§ Instructions for the task:
In the material below, find each line with the word "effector" and list it.

§ Records supplied:

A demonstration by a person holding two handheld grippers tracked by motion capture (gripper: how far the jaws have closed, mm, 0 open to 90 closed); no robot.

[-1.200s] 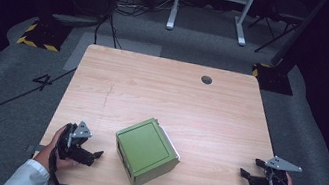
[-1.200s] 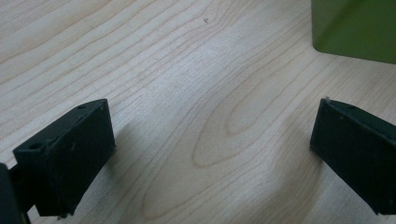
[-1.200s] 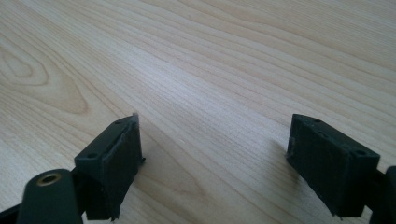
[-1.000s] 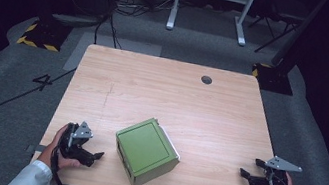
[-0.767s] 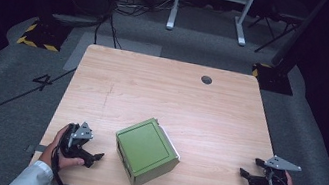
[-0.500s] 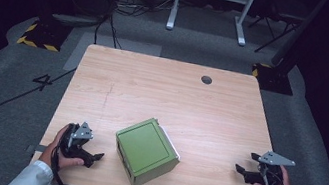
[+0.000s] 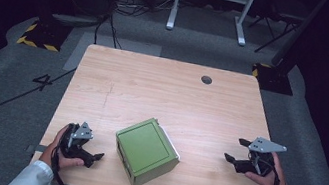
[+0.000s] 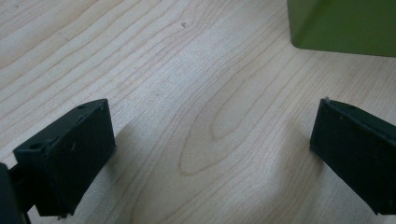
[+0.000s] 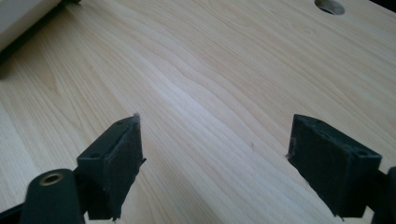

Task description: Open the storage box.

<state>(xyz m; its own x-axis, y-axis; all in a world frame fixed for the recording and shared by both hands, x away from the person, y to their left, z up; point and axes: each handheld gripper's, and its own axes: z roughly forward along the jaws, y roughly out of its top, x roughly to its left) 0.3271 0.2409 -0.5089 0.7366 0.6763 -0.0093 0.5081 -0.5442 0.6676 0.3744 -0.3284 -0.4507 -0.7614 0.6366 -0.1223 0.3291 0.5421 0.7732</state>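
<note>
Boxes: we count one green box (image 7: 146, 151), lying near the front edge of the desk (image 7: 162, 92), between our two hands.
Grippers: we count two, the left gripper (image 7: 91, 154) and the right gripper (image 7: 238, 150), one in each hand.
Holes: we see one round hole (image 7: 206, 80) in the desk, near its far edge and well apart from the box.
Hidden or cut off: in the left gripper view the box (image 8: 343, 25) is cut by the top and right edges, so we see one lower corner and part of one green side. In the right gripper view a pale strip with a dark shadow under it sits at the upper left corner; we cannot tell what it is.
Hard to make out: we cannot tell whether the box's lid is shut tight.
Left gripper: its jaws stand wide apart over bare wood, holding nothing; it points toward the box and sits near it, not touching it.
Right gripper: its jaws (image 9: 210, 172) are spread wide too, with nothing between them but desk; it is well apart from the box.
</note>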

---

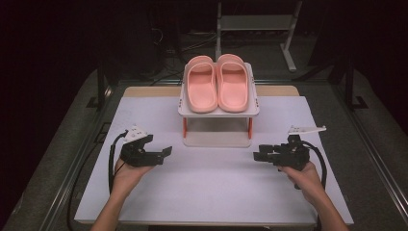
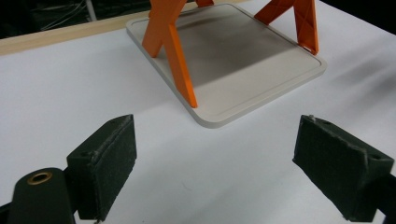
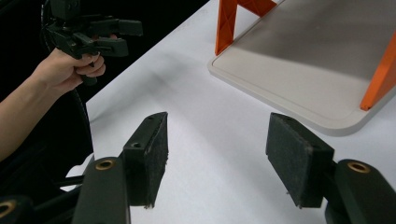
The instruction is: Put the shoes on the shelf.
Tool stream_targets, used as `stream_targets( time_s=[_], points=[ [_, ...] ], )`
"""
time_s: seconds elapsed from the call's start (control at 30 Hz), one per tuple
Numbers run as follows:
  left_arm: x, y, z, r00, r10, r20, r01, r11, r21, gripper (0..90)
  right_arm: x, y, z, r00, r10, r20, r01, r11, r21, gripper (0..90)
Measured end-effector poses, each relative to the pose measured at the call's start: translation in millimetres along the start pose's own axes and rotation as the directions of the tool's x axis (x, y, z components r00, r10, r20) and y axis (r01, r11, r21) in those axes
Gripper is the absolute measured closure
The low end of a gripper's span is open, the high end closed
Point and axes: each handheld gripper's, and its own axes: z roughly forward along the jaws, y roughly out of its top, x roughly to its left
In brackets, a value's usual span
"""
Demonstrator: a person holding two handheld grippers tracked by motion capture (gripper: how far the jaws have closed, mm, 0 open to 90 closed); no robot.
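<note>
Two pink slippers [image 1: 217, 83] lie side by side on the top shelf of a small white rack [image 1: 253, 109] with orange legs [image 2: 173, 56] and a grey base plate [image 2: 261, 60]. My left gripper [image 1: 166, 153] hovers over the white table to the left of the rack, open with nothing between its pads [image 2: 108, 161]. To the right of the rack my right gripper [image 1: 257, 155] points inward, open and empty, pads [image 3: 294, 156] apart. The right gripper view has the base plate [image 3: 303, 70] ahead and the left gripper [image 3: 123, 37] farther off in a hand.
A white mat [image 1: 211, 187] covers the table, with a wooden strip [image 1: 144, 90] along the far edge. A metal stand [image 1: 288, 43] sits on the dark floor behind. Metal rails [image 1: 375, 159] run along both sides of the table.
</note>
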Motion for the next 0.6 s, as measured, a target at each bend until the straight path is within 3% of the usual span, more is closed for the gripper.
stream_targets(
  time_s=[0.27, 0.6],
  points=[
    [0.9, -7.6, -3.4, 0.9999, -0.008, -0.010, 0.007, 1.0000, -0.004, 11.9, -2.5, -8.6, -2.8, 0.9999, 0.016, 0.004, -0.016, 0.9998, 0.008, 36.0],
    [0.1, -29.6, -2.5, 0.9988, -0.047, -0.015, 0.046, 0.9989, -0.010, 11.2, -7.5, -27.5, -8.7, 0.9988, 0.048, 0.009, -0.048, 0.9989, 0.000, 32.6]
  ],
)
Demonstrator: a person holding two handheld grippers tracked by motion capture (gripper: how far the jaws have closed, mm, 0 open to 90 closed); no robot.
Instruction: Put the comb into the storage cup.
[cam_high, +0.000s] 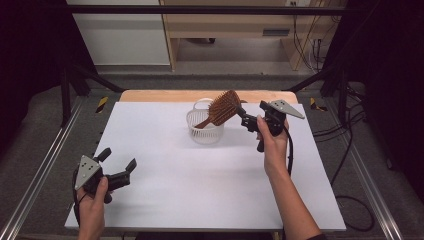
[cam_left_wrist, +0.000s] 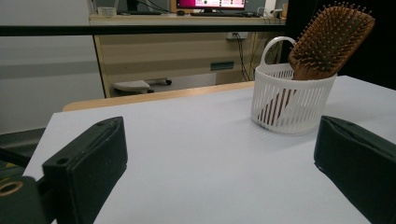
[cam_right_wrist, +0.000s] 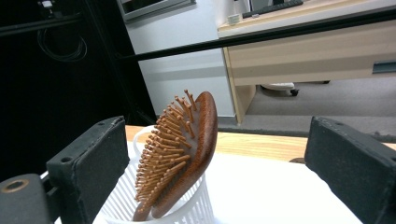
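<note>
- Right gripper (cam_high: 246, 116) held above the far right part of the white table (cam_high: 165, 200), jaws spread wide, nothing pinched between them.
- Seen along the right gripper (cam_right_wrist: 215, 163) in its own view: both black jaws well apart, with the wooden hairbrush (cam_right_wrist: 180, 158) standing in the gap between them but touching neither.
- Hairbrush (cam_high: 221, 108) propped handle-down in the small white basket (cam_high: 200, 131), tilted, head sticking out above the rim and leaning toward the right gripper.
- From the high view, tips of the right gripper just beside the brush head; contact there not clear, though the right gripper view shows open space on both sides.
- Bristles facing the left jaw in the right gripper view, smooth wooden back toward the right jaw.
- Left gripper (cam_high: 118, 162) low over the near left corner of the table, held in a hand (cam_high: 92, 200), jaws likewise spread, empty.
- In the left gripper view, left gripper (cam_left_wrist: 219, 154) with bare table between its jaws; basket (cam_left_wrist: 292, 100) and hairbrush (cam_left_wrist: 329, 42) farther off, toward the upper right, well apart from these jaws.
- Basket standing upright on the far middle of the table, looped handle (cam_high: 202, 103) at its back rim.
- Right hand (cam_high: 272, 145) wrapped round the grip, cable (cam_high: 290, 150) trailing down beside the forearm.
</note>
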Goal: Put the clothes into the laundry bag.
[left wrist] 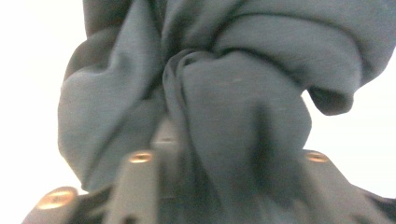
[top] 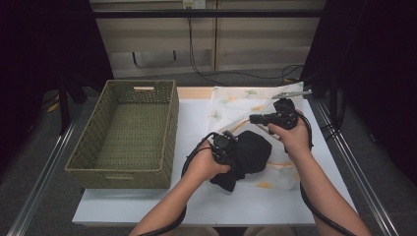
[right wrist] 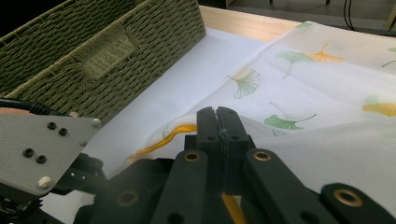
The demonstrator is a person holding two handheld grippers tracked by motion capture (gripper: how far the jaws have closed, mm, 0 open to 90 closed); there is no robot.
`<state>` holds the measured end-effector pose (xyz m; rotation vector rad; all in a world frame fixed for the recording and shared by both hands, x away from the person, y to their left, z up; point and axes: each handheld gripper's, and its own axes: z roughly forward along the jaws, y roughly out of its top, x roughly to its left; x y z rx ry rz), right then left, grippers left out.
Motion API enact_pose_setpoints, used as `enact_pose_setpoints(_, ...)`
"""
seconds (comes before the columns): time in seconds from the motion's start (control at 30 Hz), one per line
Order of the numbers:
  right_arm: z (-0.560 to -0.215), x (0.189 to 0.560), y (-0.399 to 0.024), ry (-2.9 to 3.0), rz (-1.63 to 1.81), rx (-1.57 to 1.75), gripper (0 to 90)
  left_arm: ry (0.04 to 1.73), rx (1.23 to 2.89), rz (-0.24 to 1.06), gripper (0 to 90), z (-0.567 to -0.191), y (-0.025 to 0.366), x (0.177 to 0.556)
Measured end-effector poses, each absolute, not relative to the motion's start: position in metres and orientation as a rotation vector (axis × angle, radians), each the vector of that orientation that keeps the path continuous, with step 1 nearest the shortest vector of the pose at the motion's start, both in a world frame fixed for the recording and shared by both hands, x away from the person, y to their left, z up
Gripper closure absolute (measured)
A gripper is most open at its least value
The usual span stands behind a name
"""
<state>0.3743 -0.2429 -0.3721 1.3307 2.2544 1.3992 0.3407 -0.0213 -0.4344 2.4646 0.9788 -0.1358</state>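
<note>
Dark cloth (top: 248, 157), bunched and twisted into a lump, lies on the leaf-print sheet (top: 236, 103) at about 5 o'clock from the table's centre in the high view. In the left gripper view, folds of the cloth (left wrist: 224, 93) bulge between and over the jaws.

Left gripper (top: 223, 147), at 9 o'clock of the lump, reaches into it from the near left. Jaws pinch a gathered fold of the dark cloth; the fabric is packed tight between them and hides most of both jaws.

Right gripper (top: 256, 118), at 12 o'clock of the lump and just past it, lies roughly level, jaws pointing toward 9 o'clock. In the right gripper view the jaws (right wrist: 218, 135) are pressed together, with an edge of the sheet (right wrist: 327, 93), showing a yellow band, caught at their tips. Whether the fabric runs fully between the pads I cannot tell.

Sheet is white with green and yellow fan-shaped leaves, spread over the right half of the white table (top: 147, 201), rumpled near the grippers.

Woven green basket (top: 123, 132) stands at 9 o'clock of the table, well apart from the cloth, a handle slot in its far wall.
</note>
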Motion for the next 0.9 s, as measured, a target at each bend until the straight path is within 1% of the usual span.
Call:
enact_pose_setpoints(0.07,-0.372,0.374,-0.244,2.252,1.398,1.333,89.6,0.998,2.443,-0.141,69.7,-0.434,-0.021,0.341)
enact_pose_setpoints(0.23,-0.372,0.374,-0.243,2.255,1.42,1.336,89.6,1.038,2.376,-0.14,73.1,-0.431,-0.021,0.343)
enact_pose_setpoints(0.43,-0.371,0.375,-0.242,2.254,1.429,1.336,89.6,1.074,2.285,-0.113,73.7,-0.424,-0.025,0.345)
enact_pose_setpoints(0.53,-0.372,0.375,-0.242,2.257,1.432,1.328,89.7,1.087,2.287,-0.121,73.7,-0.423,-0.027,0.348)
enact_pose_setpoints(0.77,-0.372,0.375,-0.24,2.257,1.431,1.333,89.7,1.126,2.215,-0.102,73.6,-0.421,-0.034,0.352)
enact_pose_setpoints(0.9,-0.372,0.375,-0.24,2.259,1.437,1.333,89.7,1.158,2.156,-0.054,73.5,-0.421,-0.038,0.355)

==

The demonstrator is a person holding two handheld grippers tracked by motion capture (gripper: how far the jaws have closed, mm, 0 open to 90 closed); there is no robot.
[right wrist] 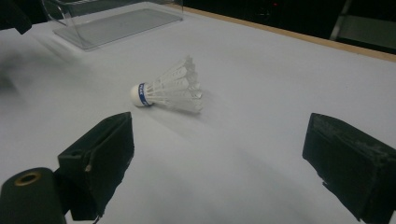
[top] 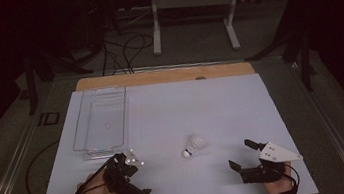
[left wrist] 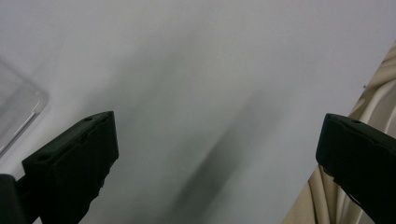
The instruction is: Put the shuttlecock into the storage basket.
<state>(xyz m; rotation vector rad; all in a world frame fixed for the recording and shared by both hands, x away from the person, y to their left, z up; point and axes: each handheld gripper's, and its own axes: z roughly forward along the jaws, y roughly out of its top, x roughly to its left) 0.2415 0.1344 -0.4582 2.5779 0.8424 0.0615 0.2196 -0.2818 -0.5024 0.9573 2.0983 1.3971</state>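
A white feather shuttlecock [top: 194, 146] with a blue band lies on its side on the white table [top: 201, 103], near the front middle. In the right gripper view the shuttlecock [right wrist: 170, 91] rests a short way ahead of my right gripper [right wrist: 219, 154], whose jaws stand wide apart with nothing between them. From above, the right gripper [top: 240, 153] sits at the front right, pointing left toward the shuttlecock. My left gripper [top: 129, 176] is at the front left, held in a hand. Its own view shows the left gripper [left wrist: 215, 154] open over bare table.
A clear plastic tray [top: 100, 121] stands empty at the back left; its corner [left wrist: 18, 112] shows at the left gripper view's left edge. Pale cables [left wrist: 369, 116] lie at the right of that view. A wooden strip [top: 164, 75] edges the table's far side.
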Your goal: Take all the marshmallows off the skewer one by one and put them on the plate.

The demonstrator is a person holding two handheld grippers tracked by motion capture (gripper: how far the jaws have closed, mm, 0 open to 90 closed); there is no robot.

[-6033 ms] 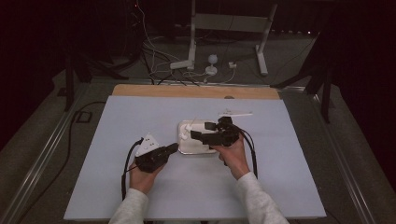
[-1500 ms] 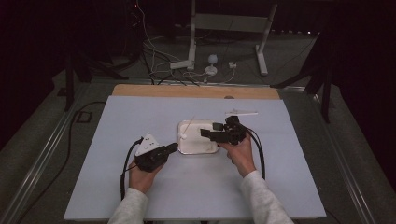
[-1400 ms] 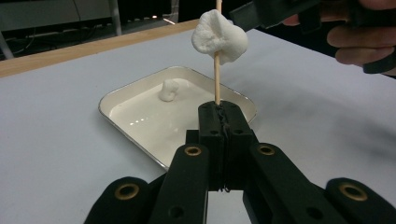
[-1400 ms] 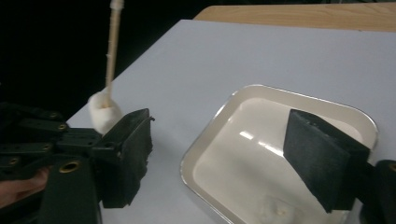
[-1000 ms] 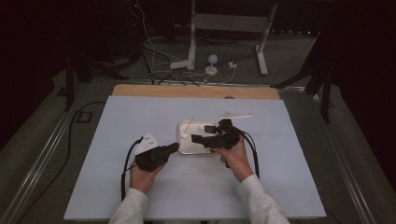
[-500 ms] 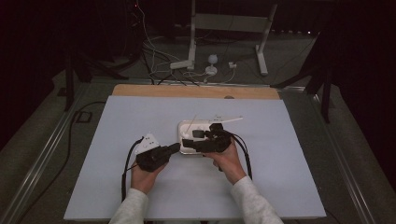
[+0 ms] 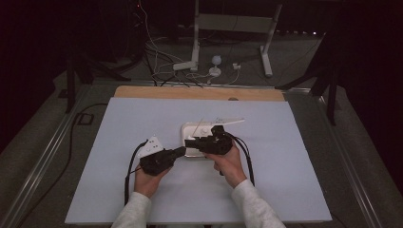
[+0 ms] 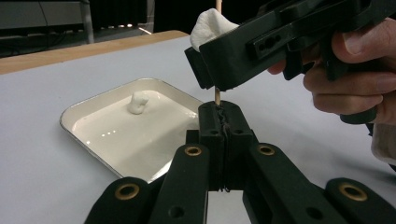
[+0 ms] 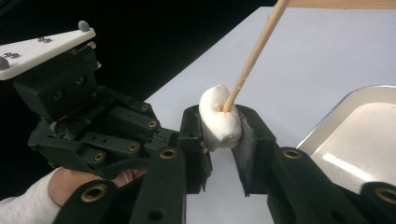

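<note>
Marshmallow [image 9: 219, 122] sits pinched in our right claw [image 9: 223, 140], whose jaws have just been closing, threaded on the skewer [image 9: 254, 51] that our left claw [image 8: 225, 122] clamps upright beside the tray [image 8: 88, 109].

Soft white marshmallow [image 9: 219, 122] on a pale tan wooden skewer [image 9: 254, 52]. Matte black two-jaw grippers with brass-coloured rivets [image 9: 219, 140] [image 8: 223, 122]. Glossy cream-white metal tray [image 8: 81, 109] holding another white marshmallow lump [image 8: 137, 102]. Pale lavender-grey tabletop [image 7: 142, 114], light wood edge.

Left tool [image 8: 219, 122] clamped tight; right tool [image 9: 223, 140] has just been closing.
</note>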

§ Answer for the task:
Measured end-effector poses, each relative to the pose measured at the call's start: translation in millimetres along the start pose's own axes and rotation as the directions of the tool's x axis (x, y, z components r00, r10, r20) and y axis (r01, r11, r21) in those axes
`<state>` holds the measured end-effector pose (xyz m; rotation vector rad; all in a world frame fixed for the recording and shared by both hands, x away from the person, y to their left, z up; point and axes: each handheld gripper's, and its own axes: z roughly forward along the jaws, y roughly out of its top, x roughly to its left; x y z rx ry rz), right then left, grippers left out.
Measured end-effector poses, each absolute, not relative to the motion's start: position in metres and orientation as a rotation vector (axis × angle, radians), each the vector of that orientation that keeps the path continuous, with step 1 nearest the shortest vector of the pose at the motion's start, both in a world frame fixed for the recording and shared by both hands, x away from the person, y to their left, z up

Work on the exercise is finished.